## TASK OBJECTIVE
Pull every line with the word "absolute" out of the entries below.

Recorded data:
-*-*-

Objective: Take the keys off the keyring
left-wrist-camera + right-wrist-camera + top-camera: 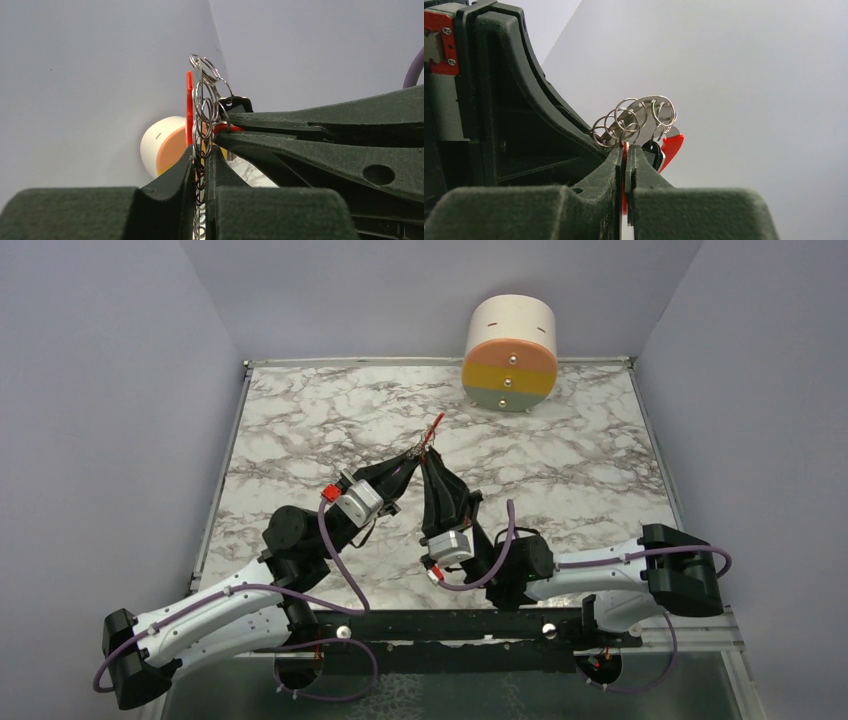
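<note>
Left tool (202, 156) clamps the keyring (204, 112); right tool (626, 150) pinches the red-headed key (227, 128) beside it.

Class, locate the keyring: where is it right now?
In the top view the keyring is held above mid-table, clamped in the left gripper beside the right gripper, which pinches the red-headed key, just short of the round striped container.
</note>
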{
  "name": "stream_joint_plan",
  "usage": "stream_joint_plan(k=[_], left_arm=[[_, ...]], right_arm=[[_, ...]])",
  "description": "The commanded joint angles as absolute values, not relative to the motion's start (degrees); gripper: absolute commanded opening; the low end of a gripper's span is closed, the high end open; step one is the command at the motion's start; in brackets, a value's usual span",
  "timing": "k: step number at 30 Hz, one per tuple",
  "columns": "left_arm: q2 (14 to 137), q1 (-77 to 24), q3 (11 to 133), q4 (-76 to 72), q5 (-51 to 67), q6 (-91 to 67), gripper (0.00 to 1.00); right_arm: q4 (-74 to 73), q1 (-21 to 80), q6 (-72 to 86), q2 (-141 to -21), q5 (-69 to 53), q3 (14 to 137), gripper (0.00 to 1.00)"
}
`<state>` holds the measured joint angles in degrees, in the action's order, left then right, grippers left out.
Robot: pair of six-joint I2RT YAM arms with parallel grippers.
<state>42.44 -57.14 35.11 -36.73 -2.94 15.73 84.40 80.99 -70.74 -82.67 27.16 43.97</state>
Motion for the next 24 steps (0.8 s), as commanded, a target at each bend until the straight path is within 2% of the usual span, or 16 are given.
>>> stream_joint_plan(k=[1, 8, 24], left_arm=[[41.7, -57.7, 35.7, -38.4, -2.4, 15.5, 0.00], [41.5, -57.7, 35.3, -37.9, -7.2, 17.9, 0.00], [41.6, -57.7, 34.8, -36.7, -8.8, 18.6, 0.00]], right_arm=[[102.0, 80.8, -72.1, -81.3, 28.0, 43.3, 0.02], [102.1, 80.8, -78.8, -79.9, 30.5, 42.0, 0.02], [102.1, 80.9, -87.5, -76.9, 30.1, 41.7, 0.01]])
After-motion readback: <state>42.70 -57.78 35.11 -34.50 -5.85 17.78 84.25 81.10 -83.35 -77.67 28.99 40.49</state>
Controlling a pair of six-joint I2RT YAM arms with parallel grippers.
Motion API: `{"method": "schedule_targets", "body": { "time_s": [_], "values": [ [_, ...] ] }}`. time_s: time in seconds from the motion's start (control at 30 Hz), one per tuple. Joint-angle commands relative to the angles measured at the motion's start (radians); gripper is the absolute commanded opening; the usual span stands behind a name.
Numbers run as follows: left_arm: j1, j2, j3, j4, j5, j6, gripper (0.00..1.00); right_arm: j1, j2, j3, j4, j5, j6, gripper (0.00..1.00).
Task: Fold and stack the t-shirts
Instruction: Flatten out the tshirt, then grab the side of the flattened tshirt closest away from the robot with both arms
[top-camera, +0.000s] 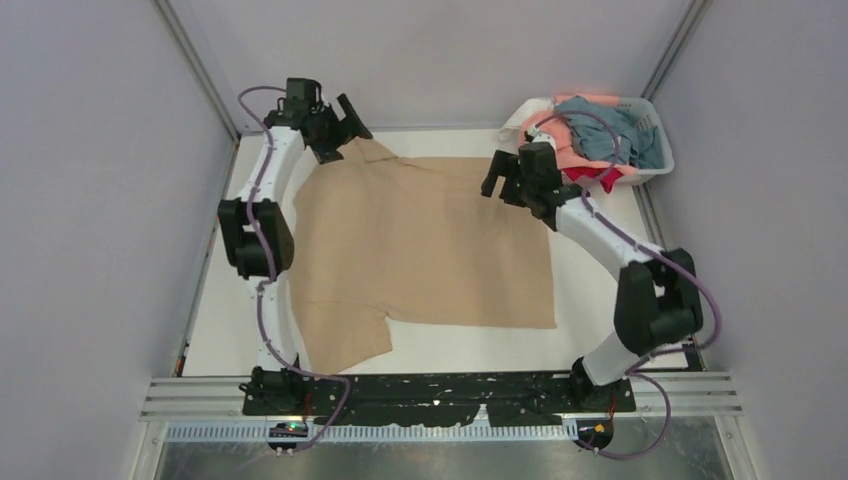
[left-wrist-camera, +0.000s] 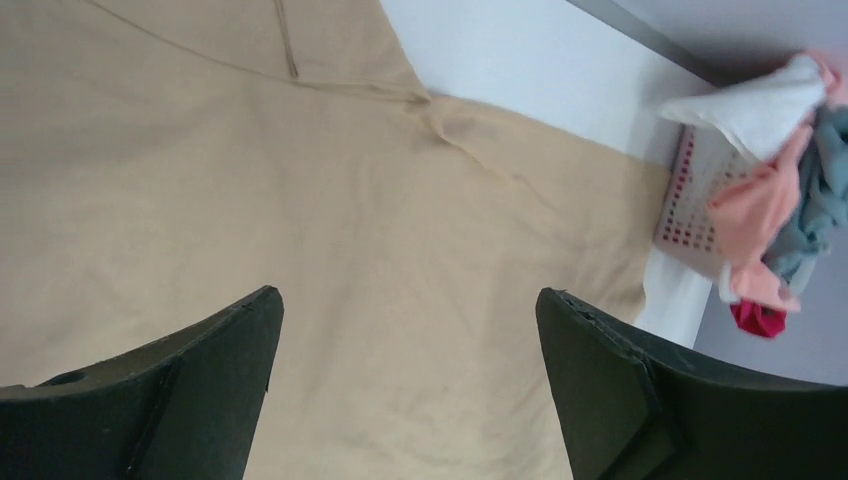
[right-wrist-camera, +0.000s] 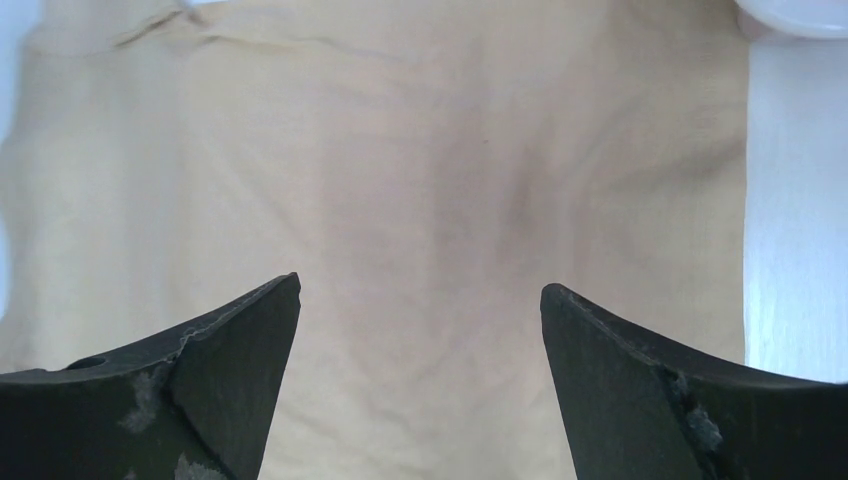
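Both arms are stretched to the far side. The left gripper (top-camera: 343, 132) hangs over the far-left corner of the tan t-shirt (top-camera: 420, 240) and the right gripper (top-camera: 500, 178) over its far-right corner, both wide open and holding nothing. The shirt lies flat on the table (top-camera: 595, 285), with bare white to its right. The pink, grey-blue and red shirts (top-camera: 600, 140) are piled in the basket (top-camera: 655, 170).
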Motion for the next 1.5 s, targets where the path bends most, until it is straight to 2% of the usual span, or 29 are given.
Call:
{"method": "schedule_targets", "body": {
  "time_s": [0.0, 0.13, 0.23, 0.3, 0.37, 0.53, 0.63, 0.7, 0.83, 0.9, 1.07, 1.3, 1.43, 1.47],
  "values": [
    [-0.061, -0.482, -0.280, -0.060, -0.125, 0.181, 1.00, 0.056, -0.303, -0.196, -0.004, 0.103, 0.016, 0.95],
    [-0.111, -0.822, -0.759, 0.038, -0.263, 0.140, 1.00, 0.059, -0.556, -0.446, 0.060, 0.191, 0.074, 0.95],
    [-0.162, -1.040, -1.082, 0.103, -0.360, 0.072, 1.00, 0.055, -0.704, -0.565, 0.059, 0.256, 0.151, 0.95],
    [-0.216, -1.155, -1.231, 0.075, -0.484, 0.013, 1.00, 0.047, -0.792, -0.632, 0.068, 0.258, 0.175, 0.95],
    [-0.255, -1.222, -1.344, -0.013, -0.535, -0.040, 1.00, 0.044, -0.866, -0.676, 0.069, 0.231, 0.184, 0.95],
    [-0.375, -1.290, -1.484, -0.286, -0.596, -0.187, 1.00, 0.043, -0.879, -0.679, -0.047, 0.165, 0.165, 0.95],
    [-0.489, -1.348, -1.591, -0.347, -0.583, -0.316, 0.99, 0.044, -0.868, -0.689, -0.095, 0.177, 0.132, 0.95],
    [-0.522, -1.394, -1.662, -0.354, -0.563, -0.389, 0.98, 0.045, -0.868, -0.693, -0.111, 0.204, 0.108, 0.95],
    [-0.533, -1.531, -1.784, -0.267, -0.486, -0.480, 0.83, 0.044, -0.861, -0.696, -0.112, 0.224, 0.067, 0.95],
    [-0.546, -1.605, -1.820, -0.260, -0.465, -0.520, 0.79, 0.044, -0.853, -0.698, -0.113, 0.225, 0.058, 0.95],
    [-0.559, -1.717, -1.797, -0.458, -0.520, -0.571, 0.74, 0.044, -0.812, -0.701, -0.098, 0.229, 0.059, 0.95],
    [-0.561, -1.709, -1.854, -0.442, -0.461, -0.564, 0.58, 0.044, -0.774, -0.692, -0.102, 0.226, 0.065, 0.95],
    [-0.561, -1.664, -1.862, -0.391, -0.424, -0.527, 0.41, 0.044, -0.794, -0.691, -0.130, 0.261, 0.092, 0.95],
    [-0.562, -1.653, -1.861, -0.383, -0.424, -0.524, 0.33, 0.044, -0.811, -0.695, -0.134, 0.277, 0.096, 0.95]
  ]
}}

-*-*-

## TASK ANSWER
  "description": "The commanded joint angles as absolute values, not relative to the motion's start (degrees); gripper: absolute commanded opening; the low end of a gripper's span is closed, the high end open; step one is the command at the motion's start; in brackets, a value's usual span",
Motion API: `{"method": "schedule_targets", "body": { "time_s": [_], "values": [ [_, ...] ] }}`. time_s: time in seconds from the motion's start (control at 30 Hz), one per tuple. Joint-angle commands relative to the angles measured at the motion's start (radians); gripper is the absolute commanded opening; the usual span stands behind a name.

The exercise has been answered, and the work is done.